### Brief:
Some lines in the listing may contain the word "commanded". Say how many, with the number alone.

[Data to process — start]

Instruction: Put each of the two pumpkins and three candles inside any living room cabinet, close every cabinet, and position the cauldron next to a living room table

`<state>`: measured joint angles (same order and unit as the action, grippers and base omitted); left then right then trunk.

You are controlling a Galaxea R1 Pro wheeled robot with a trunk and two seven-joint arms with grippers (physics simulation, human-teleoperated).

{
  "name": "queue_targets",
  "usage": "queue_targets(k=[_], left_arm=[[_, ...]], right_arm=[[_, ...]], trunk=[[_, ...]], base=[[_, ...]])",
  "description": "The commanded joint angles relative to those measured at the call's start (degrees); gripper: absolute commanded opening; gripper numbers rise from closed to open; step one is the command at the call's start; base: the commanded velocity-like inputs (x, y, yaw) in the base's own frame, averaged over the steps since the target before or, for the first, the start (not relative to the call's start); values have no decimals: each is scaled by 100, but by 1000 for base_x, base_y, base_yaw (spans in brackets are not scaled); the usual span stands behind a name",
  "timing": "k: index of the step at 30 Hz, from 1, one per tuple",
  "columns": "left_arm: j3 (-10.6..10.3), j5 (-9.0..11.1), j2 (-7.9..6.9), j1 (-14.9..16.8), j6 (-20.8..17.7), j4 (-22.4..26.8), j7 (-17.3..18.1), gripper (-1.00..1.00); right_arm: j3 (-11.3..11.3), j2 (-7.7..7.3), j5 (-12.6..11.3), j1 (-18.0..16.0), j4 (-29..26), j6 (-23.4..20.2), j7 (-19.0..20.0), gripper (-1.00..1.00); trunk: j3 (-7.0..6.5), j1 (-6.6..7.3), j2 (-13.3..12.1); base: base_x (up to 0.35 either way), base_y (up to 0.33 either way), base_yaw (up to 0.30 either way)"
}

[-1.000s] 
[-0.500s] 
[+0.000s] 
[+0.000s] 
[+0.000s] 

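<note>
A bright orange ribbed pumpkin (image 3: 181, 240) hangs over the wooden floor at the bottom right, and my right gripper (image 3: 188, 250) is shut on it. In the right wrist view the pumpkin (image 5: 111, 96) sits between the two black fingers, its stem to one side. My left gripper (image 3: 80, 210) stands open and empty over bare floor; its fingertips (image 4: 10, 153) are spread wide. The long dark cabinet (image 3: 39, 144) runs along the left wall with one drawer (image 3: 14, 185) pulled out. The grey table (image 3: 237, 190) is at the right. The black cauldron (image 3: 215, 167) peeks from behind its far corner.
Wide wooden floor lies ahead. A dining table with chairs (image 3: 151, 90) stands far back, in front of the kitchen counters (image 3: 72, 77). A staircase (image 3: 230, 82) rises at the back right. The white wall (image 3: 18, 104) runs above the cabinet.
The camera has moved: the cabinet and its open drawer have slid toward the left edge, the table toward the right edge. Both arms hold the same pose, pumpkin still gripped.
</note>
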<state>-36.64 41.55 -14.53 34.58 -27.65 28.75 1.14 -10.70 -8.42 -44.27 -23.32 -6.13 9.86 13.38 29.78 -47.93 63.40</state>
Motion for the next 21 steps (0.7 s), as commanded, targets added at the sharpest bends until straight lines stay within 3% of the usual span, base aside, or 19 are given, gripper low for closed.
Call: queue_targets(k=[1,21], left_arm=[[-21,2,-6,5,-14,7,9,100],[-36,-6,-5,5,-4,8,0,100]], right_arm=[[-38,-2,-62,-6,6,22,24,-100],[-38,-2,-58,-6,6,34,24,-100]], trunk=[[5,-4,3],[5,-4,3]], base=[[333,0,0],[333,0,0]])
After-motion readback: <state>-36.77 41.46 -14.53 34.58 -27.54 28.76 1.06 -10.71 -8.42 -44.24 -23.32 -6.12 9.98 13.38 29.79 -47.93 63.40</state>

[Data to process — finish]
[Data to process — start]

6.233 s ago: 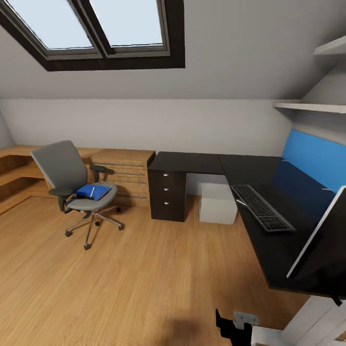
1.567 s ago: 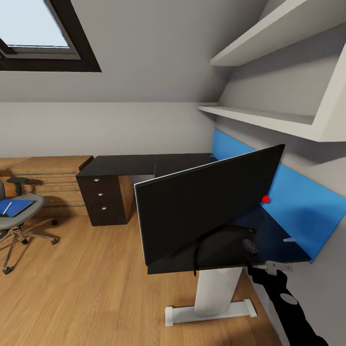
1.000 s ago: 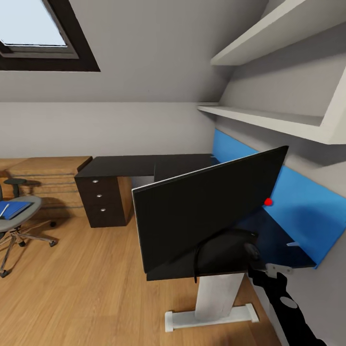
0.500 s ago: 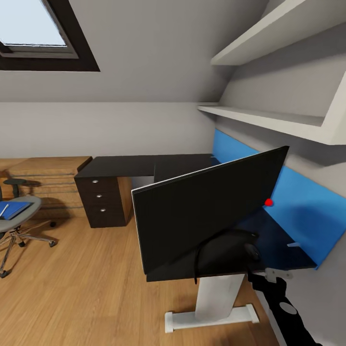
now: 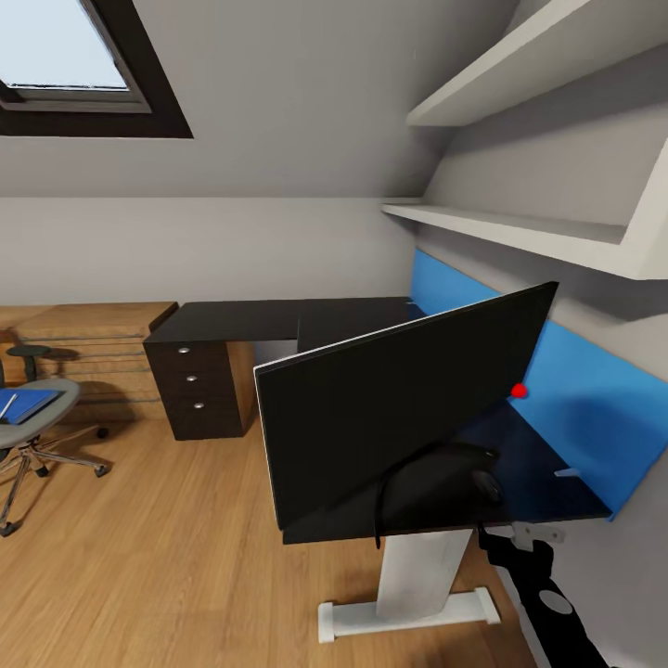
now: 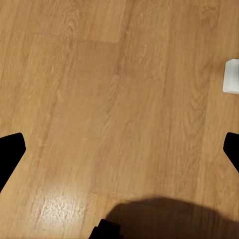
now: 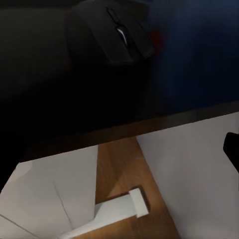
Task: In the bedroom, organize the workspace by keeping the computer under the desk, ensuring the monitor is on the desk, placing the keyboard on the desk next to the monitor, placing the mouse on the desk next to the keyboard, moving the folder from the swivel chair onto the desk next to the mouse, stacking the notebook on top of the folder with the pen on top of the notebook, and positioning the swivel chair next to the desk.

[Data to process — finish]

### Task response:
2